As a county, Mayo are past masters at the build-up to All-Ireland finals. But the five week gap between the team’s extra-time win over Dublin and Saturday’s final is an exceptional gap. Enough has been said and written about Mayo’s ‘wait’ but Coen doesn’t believe that it has ever become a kind of burden for the senior squad.
“Not for me anyway - I suppose, a lot of us are mentally strong and you focus on the internal opinions of the 45-50 people in the group - that is all you can focus on. It is great now at the minute.
“If there is one positive out of Covid it is that we are all at home, fellas are working at home, you are away from the public. We appreciate the support and know it is all there, but you need to focus and do your own thing, it allows you to focus on your own stuff in your own time. I never wore it or saw it as a burden - it is just great to be involved.”
As a response, it mirrors the evenness of tone and temperament which James Horan introduced on first becoming senior manager a decade ago.
He is steady as they come and captained the county to All-Ireland Under-21 success in 2016. After a series of high profile retirements last winter and the dreadful injury suffered by Cillian O’Connor in the league, Mayo set about re-positioning their squad with lightning efficiency.
Suddenly, the first team was flooded with youth and the energy and vitality has rubbed off on brilliant veterans like Lee Keegan and the mid-career group led by Coen.

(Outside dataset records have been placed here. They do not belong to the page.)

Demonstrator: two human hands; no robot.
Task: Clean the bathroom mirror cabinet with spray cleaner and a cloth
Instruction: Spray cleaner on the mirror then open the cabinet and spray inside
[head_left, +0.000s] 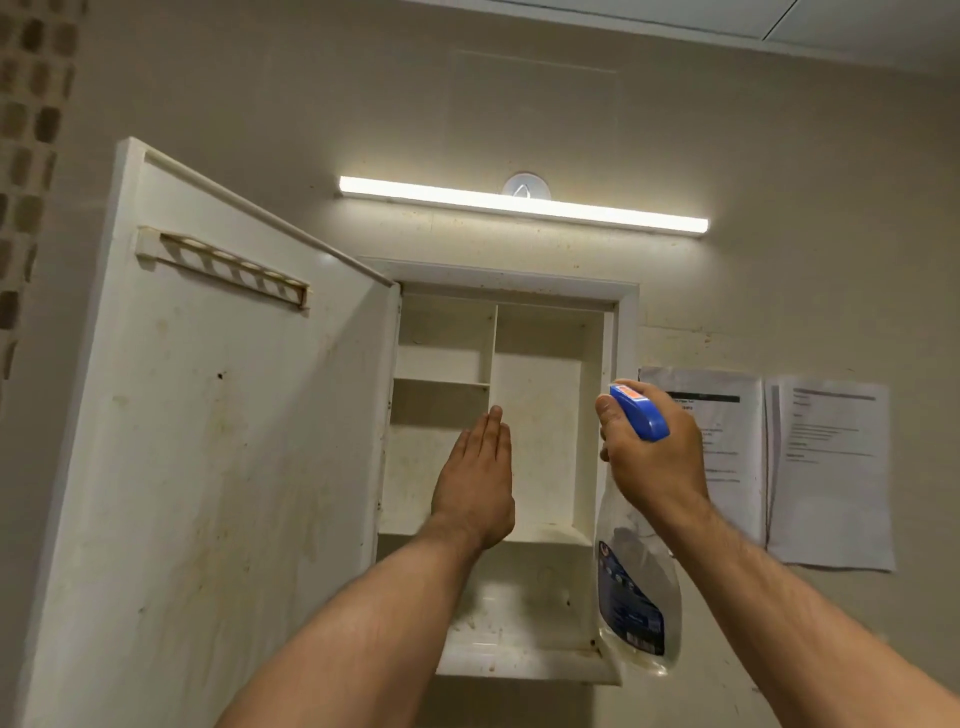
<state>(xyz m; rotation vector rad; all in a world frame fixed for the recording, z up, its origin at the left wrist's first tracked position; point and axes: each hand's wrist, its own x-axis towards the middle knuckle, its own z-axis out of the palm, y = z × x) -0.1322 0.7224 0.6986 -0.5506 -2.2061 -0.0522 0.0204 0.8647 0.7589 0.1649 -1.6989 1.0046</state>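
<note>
The white mirror cabinet (626, 332) hangs on the wall with its door (218, 415) swung open to the left, showing stained, empty shelves. My right hand (649, 457) grips the neck of a clear spray bottle (636, 587) with a blue trigger head, held in front of the cabinet's right edge and aimed inward. My left hand (480, 480) is raised flat with fingers straight and together, in front of the middle compartment; whether it touches anything I cannot tell. No cloth is in view.
A lit tube lamp (524, 205) runs along the wall above the cabinet. Two printed sheets (831, 467) are stuck to the wall on the right. Brown mosaic tiles (31, 156) line the far left. A slotted holder (223, 265) sits on the door's inside.
</note>
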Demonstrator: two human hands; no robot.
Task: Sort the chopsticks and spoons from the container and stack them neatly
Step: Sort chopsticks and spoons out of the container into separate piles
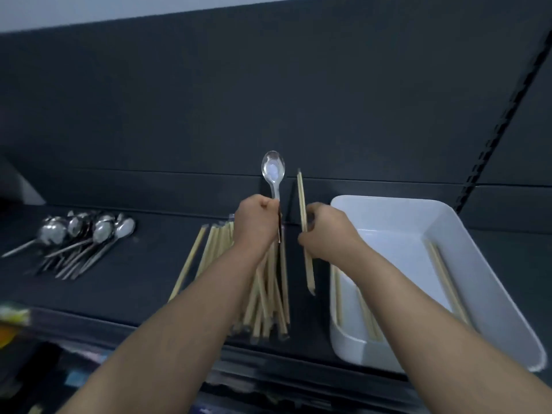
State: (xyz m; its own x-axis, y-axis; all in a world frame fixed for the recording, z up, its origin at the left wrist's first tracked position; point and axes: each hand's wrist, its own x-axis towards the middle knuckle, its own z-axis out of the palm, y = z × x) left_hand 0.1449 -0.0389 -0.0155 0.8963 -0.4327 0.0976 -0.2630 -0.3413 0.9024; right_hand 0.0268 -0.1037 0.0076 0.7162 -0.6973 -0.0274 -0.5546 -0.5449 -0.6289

It was notable that during the break in the extra-time period of the Dublin game, Ryan O’Donoghue, one of the younger players, was the focal point, issuing urgent messages to his team.
“Yeah . . . what I suppose is important is that we want to encourage anyone who is new, that you can talk as much as anybody else. Because those guys have learned a lot of stuff in their underage careers that a lot of guys have forgotten, you know. He’s ambitious, he’s a dog, he is going to expect as much from you as from anyone else and he doesn’t care what age he is. He just wants to win - he is going to do whatever he has to do to do that.”
As has been their form this year, Mayo left it dramatically late against Dublin. They’ve returned to the final despite underwhelming first half performances against both Galway and Dublin. It’s not a trend that is distracting Coen from the books.
“Obviously we didn’t intentionally go six points down in either game or be five or six points down at half time - we’d love to be 10 points up at half time, but that is just the way it played out. But it’s just: relax, what do you need to do? Let’s do it, execute, see where we need to go.”
It's obvious where Mayo need to go now. Breaking through the fourth wall of an All-Ireland triumph is the last task. There is never any danger of Coen giving a Churchillian speech on the eve of the final as he gently absorbs the idea that winning it all, that lifting Sam Maguire would be the ultimate.
“I wouldn’t say it’s the be-all and end-all. Obviously it’s great to win tournaments and win cups and that’s what we want to do. It’s a symbol of your improvement and your success.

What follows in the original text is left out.